> _Activity_:
Identify and pull out each line of the entries in which "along" occurs.

> _Task data_:
--- START ---

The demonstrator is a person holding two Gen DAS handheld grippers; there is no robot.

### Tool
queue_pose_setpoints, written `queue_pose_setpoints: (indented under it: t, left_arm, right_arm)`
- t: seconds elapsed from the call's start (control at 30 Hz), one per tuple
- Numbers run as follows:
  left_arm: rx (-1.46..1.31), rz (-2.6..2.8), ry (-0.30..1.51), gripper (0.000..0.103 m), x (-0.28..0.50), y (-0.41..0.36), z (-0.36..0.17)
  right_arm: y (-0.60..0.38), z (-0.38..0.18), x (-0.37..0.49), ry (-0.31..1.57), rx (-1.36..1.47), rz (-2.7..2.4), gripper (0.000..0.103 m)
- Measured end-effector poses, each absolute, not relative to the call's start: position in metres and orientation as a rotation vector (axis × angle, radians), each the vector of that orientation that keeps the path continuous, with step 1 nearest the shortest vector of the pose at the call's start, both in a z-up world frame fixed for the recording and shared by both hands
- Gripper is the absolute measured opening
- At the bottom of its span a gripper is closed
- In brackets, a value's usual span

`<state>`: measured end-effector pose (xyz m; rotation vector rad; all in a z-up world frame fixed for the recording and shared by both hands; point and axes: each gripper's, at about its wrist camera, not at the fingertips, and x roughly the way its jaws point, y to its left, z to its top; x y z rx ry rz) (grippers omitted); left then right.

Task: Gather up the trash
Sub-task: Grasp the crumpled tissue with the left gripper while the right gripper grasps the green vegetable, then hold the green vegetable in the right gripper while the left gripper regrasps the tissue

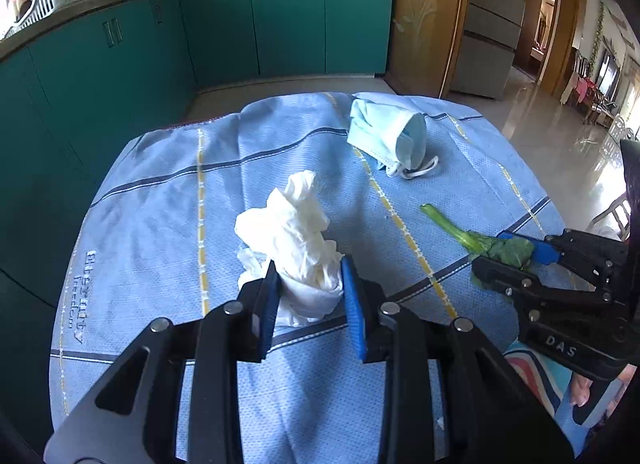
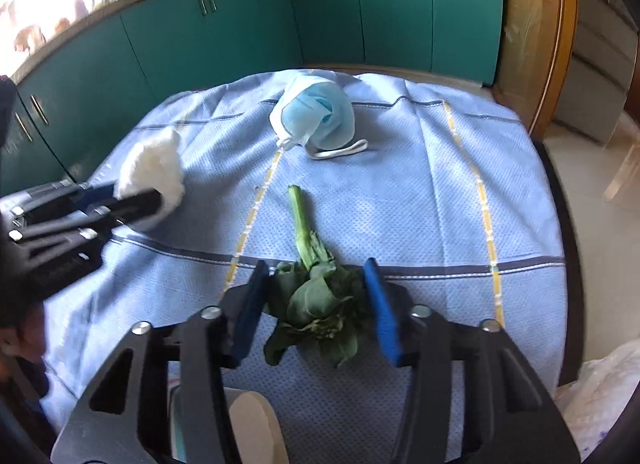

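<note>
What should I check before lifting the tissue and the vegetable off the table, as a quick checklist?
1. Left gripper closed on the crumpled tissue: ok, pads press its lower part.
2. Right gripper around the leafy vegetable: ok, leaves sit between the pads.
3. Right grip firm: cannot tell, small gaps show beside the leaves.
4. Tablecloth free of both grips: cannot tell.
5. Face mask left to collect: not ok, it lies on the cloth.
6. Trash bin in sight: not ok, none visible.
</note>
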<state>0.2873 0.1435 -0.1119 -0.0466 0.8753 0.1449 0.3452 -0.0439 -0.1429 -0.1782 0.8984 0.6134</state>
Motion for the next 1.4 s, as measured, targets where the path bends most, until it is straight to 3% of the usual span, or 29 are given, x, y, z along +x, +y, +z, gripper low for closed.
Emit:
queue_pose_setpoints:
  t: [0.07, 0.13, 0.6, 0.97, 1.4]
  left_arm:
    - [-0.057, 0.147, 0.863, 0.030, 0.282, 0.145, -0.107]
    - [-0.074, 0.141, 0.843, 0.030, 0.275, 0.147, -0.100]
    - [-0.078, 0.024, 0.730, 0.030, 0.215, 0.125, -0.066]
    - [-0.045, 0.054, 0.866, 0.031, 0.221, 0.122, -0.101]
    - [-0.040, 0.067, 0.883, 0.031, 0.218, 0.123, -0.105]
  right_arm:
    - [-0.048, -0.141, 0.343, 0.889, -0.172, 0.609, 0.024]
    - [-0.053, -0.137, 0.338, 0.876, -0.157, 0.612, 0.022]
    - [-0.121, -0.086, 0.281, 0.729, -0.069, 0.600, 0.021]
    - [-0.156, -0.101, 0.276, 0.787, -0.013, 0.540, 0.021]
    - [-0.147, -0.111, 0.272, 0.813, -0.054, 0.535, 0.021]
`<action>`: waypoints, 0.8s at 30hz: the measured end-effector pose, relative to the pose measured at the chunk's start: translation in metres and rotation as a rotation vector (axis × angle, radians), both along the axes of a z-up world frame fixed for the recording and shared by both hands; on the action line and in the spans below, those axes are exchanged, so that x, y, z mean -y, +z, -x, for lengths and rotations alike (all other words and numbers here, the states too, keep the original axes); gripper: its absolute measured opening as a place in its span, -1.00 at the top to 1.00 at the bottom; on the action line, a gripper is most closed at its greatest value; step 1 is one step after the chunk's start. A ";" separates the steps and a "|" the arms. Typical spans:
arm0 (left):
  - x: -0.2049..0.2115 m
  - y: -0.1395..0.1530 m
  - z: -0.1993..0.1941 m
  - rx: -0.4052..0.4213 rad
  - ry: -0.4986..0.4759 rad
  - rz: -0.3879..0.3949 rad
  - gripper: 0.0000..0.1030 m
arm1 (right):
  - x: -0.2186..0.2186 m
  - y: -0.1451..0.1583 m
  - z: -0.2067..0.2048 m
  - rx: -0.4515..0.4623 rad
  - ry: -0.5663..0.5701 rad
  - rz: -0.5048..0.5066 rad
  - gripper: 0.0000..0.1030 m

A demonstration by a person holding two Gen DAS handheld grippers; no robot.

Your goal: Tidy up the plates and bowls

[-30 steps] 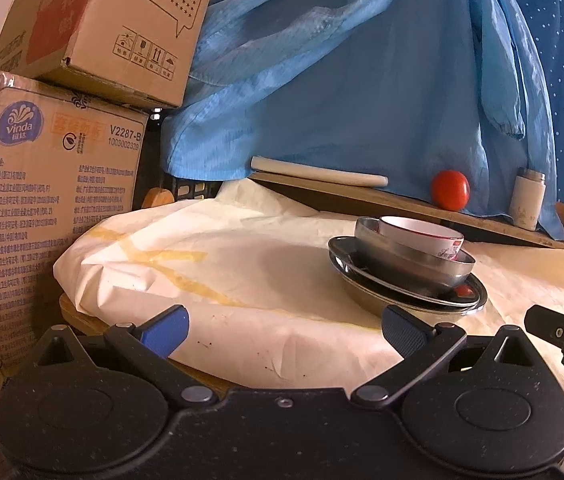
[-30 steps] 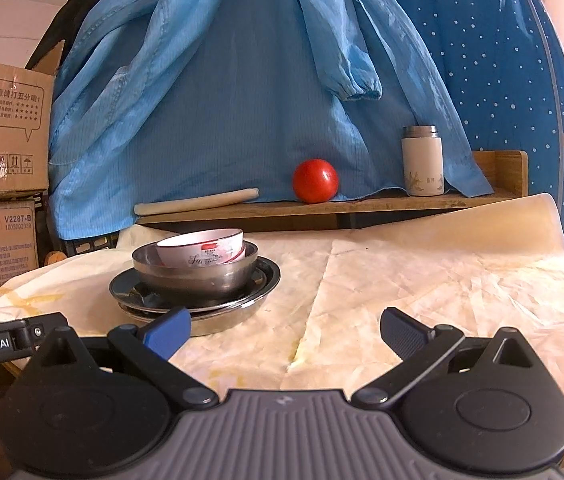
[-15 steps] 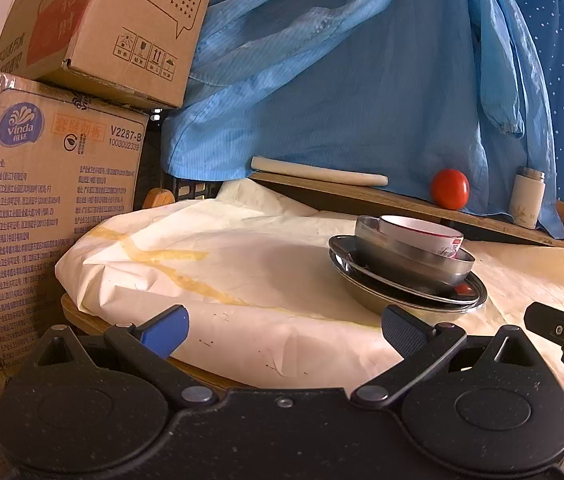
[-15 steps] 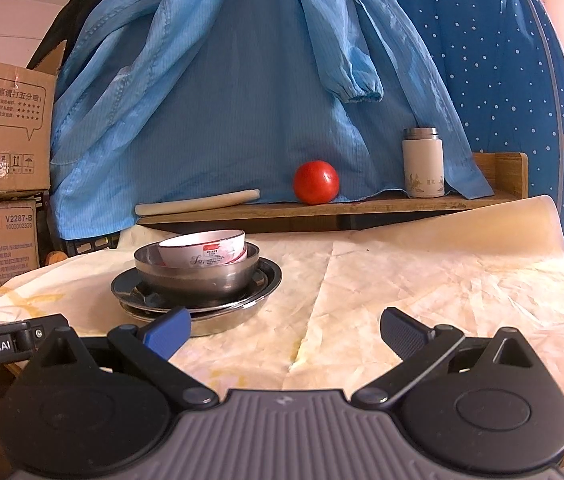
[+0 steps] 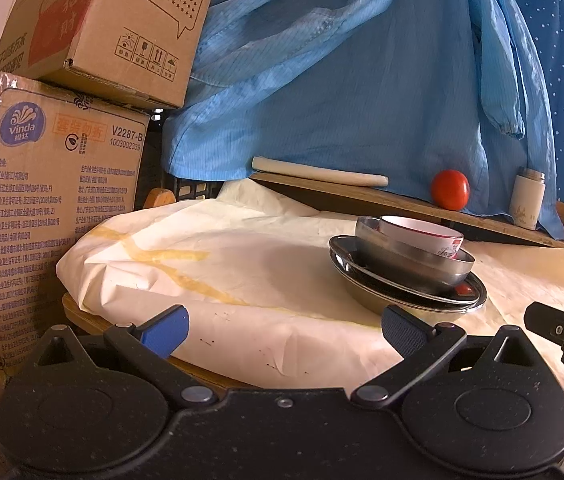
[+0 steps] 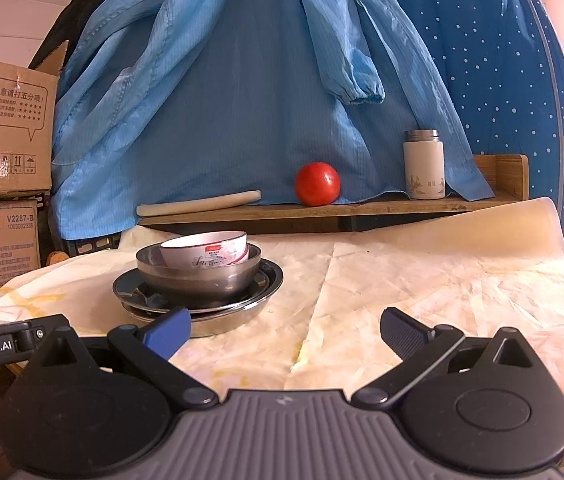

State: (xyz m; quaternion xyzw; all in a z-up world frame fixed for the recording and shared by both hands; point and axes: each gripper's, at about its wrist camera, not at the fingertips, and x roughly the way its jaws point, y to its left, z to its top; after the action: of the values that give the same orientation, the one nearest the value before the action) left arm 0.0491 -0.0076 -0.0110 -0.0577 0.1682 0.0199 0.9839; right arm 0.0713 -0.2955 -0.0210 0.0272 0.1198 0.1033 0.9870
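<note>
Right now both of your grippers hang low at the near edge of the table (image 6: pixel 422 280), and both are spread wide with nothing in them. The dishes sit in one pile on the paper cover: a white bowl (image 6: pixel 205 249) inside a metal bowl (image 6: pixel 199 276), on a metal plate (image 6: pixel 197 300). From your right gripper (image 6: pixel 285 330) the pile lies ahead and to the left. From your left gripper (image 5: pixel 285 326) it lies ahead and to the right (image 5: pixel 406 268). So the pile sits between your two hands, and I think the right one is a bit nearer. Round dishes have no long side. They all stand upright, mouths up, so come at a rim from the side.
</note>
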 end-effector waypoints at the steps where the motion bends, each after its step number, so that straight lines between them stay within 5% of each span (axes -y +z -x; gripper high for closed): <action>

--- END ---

> _Answer area_:
Motion for the next 1.4 s, as measured, targets where the path bends most, until it is straight to 3% of the usual span, or 29 are given, x, y, z along +x, +y, +z, gripper low for closed.
`<action>`: waypoints, 0.8s at 30hz: the measured end-effector pose, relative to the pose measured at the chunk's start: translation in metres and rotation as a rotation vector (axis × angle, radians), both along the axes of a z-up world frame fixed for the recording and shared by both hands; on the action line and in the spans below, those axes are exchanged, so that x, y, z mean -y, +z, -x, for lengths and rotations alike (all other words and numbers here, the states too, keep the original axes); gripper: its absolute measured opening as a place in its span, -1.00 at the top to 1.00 at the bottom; on the action line, a gripper is most closed at its greatest value; step 1 is one step after the chunk's start. A ";" separates the steps and a "|" the arms. Typical spans:

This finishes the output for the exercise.